When it was voted Collab Album of the year, there was one poster who complained that it wasn't a very good album and the only reason people ranked it so highly is because of the circumstance surrounding it.  I responded that that made it more poignant to me and may be a factor, but even had Bowie not been dying and say, had recovered (actually I don't think I quite said that but will put it that way now),  that would have been my favourite album of the year.  I found it be an unfair and uncharitable comment re the assumptions made about others.

While I would want to view it in the context of his whole career (as well as take into consideration the state he was in when he made it), in a way just comparing it to his early classic period and saying this is better than that, or this is more satisfying than that feels too superficial to me.   That said, Blackstar is to me Bowie's most poignant and moving album.  While I respected and rated the album highly right from the first time I listened through it all soon after it was released, over the subsequent years my appreciation has grown.  Especially over the last couple of years I have listened to it many, many times and come to appreciate it all the more.  Blackstar resonates with me hugely on different levels.
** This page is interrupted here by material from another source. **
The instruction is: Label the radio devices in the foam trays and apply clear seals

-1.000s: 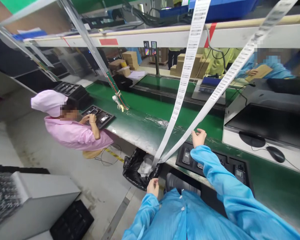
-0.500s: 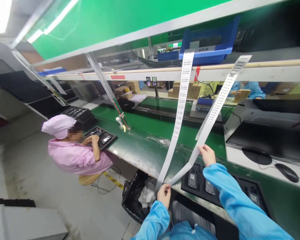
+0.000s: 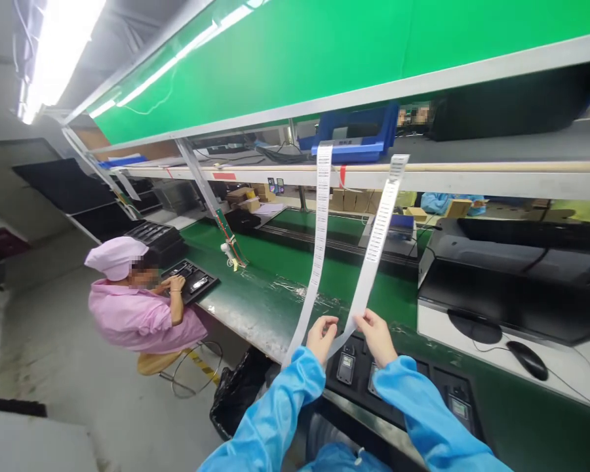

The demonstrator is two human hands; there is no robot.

That said, ten of my favourite Bowie album include (In chronological order):

The Man Who Sold the World
Hunky Dory
The Rise and Fall of Ziggy Stardust and the Spiders from Mars
Aladdin Sane
Station to Station
Low
"Heroes"
Lodger
Scary Monsters (And Super Creeps)
Blackstar

So Blackstar is the only one there post 1980.  That said, I have not heard quite a few of his post 1980 albums, at least in full or in the right situations where I could give it my full attention (and I like to listen more than once at different times and when I am experiencing different states of mind -- what resonates at one time might not at another time, and sometimes I am looking for the wrong things and have the wrong expectations).  I do like Just Dance more than many (still have it on cassette), especially for the B side.  Of his more modern ones, I di like Heathen, but it has been about 15 years since I last listened to it, and even then I did not listen that attentively as I had borrowed it from the library and played it while driving down the Oregon coast with my first born two year old aboard who was making Dora the Explorer based knock knock jokes.